Work to complete: Read through the lines below and copy the ones holding the string "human".

Data supplied:
* * * * * * *

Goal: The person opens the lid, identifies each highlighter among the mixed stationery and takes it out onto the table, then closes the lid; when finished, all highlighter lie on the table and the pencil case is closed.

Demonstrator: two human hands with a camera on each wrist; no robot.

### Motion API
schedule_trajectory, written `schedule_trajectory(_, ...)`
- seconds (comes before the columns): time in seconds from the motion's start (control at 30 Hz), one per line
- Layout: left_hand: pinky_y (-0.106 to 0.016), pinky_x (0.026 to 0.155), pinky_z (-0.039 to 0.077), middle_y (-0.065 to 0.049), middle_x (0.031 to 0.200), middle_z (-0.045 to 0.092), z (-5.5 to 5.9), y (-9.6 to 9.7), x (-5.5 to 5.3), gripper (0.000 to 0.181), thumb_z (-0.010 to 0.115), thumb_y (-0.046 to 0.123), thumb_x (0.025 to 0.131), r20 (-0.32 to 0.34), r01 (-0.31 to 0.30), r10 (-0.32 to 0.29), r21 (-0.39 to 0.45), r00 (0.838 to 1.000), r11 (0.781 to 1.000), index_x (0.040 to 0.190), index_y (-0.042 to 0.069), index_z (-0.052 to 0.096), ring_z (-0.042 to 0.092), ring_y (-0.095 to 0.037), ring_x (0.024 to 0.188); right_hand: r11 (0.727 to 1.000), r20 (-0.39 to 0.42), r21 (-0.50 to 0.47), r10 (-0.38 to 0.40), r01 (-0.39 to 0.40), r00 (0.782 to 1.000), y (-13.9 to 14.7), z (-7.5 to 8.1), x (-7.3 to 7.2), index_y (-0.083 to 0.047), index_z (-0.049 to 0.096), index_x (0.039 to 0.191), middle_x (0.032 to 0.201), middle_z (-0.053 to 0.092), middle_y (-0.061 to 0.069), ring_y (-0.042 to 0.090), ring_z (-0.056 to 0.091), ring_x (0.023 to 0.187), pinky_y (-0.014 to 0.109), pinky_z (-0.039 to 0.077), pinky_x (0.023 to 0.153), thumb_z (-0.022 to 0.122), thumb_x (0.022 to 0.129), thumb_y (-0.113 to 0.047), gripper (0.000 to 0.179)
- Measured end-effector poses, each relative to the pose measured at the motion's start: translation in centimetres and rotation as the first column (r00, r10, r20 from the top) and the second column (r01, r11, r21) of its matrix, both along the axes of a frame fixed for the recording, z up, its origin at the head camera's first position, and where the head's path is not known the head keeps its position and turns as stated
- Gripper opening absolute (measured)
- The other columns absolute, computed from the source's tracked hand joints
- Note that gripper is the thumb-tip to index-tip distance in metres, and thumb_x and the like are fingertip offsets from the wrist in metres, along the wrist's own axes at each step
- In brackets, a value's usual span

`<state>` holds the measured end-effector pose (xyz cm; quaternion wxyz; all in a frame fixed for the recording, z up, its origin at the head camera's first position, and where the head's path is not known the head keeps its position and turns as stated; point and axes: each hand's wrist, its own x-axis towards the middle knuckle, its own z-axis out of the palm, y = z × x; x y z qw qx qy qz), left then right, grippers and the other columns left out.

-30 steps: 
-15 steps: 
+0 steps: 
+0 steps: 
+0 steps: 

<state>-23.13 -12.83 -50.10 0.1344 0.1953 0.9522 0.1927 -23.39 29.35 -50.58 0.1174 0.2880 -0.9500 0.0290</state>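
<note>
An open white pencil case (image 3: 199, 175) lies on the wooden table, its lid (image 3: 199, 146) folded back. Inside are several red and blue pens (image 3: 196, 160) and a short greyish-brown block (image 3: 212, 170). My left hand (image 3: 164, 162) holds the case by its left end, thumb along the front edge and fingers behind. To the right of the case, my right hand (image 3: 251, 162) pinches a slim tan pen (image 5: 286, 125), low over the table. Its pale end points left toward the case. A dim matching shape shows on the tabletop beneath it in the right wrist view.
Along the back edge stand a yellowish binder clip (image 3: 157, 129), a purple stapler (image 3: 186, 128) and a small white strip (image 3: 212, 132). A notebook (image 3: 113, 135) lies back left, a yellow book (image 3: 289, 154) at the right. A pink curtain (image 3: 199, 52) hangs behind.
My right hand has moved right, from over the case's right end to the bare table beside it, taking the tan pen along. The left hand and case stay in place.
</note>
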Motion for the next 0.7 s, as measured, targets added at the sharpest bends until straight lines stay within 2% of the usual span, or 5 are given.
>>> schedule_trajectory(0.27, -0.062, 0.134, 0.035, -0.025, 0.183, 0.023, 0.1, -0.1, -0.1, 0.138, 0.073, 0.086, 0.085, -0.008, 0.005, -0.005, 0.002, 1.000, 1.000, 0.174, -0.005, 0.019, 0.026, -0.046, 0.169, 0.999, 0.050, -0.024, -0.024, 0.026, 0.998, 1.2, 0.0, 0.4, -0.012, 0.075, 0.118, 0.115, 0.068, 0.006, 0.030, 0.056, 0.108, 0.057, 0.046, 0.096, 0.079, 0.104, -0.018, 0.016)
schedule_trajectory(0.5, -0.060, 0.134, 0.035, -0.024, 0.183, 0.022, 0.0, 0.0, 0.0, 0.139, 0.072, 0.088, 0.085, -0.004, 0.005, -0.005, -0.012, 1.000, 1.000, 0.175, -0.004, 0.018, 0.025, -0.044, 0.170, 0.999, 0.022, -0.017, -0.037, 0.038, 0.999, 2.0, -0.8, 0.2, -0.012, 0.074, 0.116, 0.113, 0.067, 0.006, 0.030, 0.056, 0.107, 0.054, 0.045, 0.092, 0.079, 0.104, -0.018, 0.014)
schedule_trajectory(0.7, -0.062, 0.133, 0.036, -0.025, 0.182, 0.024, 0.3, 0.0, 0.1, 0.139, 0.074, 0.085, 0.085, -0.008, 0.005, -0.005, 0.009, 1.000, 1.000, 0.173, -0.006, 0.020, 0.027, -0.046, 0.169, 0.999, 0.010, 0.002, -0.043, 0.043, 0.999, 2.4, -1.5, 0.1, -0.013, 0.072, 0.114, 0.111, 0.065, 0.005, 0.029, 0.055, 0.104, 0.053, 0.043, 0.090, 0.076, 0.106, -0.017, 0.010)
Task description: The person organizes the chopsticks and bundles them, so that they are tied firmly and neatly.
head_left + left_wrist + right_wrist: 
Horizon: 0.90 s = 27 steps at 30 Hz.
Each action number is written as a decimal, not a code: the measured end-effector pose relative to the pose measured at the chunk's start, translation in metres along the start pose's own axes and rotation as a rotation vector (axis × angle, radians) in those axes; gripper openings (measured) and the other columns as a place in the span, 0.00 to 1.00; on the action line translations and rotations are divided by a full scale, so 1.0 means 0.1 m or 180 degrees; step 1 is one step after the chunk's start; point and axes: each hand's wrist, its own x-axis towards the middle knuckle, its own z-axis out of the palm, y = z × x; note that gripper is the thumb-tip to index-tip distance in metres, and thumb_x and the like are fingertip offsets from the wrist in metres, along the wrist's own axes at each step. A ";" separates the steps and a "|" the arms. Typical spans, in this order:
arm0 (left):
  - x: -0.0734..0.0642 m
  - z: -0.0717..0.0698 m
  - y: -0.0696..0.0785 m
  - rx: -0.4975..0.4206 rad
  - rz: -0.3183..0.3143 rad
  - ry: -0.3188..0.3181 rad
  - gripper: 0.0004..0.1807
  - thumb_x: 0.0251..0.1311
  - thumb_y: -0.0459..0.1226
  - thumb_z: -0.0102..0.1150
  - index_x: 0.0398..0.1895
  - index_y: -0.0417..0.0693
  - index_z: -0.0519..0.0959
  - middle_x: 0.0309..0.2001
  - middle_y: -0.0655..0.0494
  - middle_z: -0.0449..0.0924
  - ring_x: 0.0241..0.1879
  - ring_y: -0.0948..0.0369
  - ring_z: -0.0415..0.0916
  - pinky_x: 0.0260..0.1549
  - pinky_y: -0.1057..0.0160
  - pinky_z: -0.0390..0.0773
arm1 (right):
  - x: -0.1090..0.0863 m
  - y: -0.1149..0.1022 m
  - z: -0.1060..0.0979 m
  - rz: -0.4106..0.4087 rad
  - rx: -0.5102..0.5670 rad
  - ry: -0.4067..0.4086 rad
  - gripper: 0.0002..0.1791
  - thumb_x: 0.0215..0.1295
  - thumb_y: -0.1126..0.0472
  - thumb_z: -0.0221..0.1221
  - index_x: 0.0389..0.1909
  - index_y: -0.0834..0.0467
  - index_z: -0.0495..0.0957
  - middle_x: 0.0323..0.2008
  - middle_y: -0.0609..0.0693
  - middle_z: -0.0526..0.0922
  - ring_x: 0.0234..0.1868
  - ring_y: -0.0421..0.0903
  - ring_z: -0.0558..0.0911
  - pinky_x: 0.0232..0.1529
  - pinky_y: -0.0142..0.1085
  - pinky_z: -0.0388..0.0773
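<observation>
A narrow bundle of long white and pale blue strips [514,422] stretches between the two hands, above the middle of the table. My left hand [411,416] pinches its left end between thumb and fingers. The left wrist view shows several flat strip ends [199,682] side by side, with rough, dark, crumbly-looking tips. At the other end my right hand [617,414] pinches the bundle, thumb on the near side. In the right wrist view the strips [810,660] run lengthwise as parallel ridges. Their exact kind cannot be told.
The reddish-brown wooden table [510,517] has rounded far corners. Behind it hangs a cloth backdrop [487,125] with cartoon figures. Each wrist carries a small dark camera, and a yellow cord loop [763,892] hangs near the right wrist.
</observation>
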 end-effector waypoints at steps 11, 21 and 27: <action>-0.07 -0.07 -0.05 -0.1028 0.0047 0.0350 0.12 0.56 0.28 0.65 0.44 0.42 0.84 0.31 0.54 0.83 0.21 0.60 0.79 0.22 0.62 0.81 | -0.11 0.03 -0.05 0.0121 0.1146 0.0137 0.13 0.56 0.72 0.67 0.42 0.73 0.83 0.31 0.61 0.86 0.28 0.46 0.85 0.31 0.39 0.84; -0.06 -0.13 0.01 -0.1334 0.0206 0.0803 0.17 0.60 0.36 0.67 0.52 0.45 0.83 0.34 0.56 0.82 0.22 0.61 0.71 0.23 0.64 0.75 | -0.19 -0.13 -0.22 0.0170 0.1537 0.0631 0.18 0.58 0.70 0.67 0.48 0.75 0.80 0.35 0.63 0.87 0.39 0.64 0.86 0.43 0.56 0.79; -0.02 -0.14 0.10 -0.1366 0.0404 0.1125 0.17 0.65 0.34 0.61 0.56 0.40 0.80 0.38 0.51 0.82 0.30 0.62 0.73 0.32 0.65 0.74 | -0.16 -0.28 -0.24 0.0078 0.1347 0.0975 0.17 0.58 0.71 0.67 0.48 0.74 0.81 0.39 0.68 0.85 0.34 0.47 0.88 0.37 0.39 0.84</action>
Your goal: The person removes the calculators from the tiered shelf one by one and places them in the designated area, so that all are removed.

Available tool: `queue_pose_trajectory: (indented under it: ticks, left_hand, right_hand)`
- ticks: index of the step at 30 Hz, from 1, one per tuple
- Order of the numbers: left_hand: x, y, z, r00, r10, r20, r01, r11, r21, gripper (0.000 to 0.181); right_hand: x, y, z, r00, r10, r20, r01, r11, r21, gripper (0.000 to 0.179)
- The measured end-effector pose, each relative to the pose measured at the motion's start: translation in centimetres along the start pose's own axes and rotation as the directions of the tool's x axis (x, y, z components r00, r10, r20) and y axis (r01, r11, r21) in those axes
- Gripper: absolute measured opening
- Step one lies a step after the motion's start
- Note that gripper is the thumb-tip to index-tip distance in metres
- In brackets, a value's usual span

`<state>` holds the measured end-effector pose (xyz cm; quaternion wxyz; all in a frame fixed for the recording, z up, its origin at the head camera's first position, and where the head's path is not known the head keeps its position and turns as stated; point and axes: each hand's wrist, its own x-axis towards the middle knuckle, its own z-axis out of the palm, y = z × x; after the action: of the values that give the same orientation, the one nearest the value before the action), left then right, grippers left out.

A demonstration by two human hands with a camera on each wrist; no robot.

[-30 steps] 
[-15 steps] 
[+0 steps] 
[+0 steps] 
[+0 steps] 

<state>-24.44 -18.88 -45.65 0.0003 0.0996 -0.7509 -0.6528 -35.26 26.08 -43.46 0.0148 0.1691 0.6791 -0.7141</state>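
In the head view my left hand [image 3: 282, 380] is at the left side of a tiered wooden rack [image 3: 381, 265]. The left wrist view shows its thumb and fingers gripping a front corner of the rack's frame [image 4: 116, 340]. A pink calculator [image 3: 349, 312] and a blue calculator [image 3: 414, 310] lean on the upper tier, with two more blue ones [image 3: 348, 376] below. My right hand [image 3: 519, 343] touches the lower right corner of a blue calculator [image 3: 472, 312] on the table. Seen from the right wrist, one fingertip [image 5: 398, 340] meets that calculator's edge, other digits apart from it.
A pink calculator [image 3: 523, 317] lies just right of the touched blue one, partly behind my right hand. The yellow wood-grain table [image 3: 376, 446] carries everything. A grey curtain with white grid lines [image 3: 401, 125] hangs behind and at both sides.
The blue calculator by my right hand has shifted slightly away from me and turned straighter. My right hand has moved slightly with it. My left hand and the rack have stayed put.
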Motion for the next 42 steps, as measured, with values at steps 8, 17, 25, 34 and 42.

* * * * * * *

Expected output:
Demonstrator: two human hands with a camera on each wrist; no robot.
A demonstration by two human hands with a camera on each wrist; no robot.

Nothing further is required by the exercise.